Il giaciglio iniziò a sollevarsi alzandogli il capo e le spalle, vide che non era un letto, non proprio, una di quelle capsule riabilitative, gli suggerì il cervello, che forse iniziava a riattivarsi.
Il capo iniziò a girare appena raggiunse la posizione seduta. Ma riuscì almeno ad alzare un braccio e portarlo alla fronte.

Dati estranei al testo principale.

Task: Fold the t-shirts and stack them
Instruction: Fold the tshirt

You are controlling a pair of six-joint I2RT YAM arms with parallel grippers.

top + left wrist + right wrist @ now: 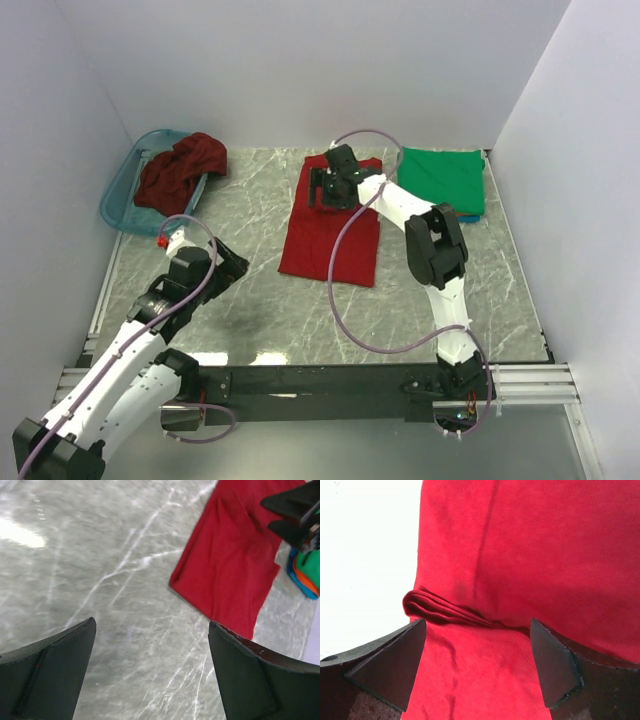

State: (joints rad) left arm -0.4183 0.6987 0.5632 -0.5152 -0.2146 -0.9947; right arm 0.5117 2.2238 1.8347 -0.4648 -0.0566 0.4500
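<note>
A bright red t-shirt (330,235) lies on the marble table as a long folded strip. My right gripper (330,185) hovers open over its far end. In the right wrist view the jaws (478,625) straddle the red cloth (530,545), with a bunched fold (445,610) just beyond the fingertips and nothing pinched. My left gripper (235,265) stands open over bare table to the left of the shirt, and in its wrist view the gripper (152,622) has only marble between the fingers, the red t-shirt (230,565) ahead on the right. A folded green t-shirt (442,180) tops a stack at the back right.
A translucent teal basket (118,200) at the back left holds a crumpled maroon t-shirt (180,170). Orange and blue edges of the stack (307,577) show under the green one. White walls close in the table on three sides. A black rail (320,380) runs along the near edge.
</note>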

“C-chi… chi sono? Io n-non…” balbettò.
“Non ricorda il suo nome?” il volto della dottoressa, seppur impercettibilmente cambiato, mostrava preoccupazione.
“No, non so… non so nulla”
La donna tentò un sorriso, ma l’uomo percepì all’istante che non era lo stesso di poco prima, era un sorriso di circostanza
“Può capitare al risveglio, potrebbe essere una cosa temporanea, faremo altri test, per ora la trasferiremo nella sua stanza di degenza”
L’androide sparì tornando a velocità incredibile con un altro della sua ‘razza’ manovravano una barella
La lasciarono galleggiare a mezzaria mentre si avvicinavano a lui. D’istinto si ritrasse, non gli piacevano quei cosi, sembravano zombie robotici. I suoi pensieri furono troncati all’istante, l’uomo fissava con occhi colmi di raccapriccio e terrore lo spazio vuoto nella capsula, lo spazio che avrebbe dovuto contenere le sue gambe ridotte invece a due vergognosi monconi.
“Cazzo, cazzo, cazzo fanculooooo!!! Voglio andare a casa, voglio le mie gambe!” iniziò a gridare, un istante dopo ancora un ago nel collo e le palpebre tornarono pesanti, mentre un’artificiale sensazione di calma lo colpiva “B-b-bastardi, figli di…” provò ad inveire, mentre la mente iniziava a domandarsi come potessero essere perfettamente guariti quei monconi, da quanto fottuto tempo era lì?
Lo misero sulla barella nella sua perfetta impotenza. Si sentì galleggiare leggero a mezz’aria mentre passavano per gli ampi e lindi corridoi. Entrarono in una stanza, c’era già un letto occupato. L’uomo sbuffò, non voleva condividere l’imbarazzo di un corpo martoriato con qualcun altro, ma non era nelle condizioni di protestare, voleva solo dormire, tornare in quel limbo in cui non era consapevole di nulla, tanto meno della sua menomazione.
2

La luce del traffico fuori dalla finestra filtrava nella stanza buia, l’uomo nel letto accanto russava rumorosamente e Jonas l’aveva mandato talmente tante volte a quel paese che non aveva più la forza di gridargli contro. D’altronde non aveva la minima voglia di dormire, la seduta terapeutica della mattina aveva scosso dei ricordi che lo tormentavano, ma non riusciva ad arrivare al dunque: Lunghe gambe setose, nude, mani dalle dita affusolate e persino un perfetto decolleté, ma ogni volta che provava a concentrarsi sul volto, la donna misteriosa svaniva in modo repentino e frustrante. Lo stesso accadeva per l’uomo che moriva tra le sue braccia, a parte i tubi e il rumore dei passi, non riusciva a focalizzarsi su nulla. Scaraventò la bottiglietta dell’acqua in un impeto di rabbia: non sarebbe migliorato mai, tanto valeva che quei fantasmi abbandonassero definitivamente la sua mente:
“Infermiera!” gracchiò.
La ragazza si affacciò titubante all’uscio, gli avevano affibbiato una novellina, impacciata e timida in modo nauseante, ma almeno era carina, profumava di shampoo e sangue vero scorreva nelle sue giovani vene.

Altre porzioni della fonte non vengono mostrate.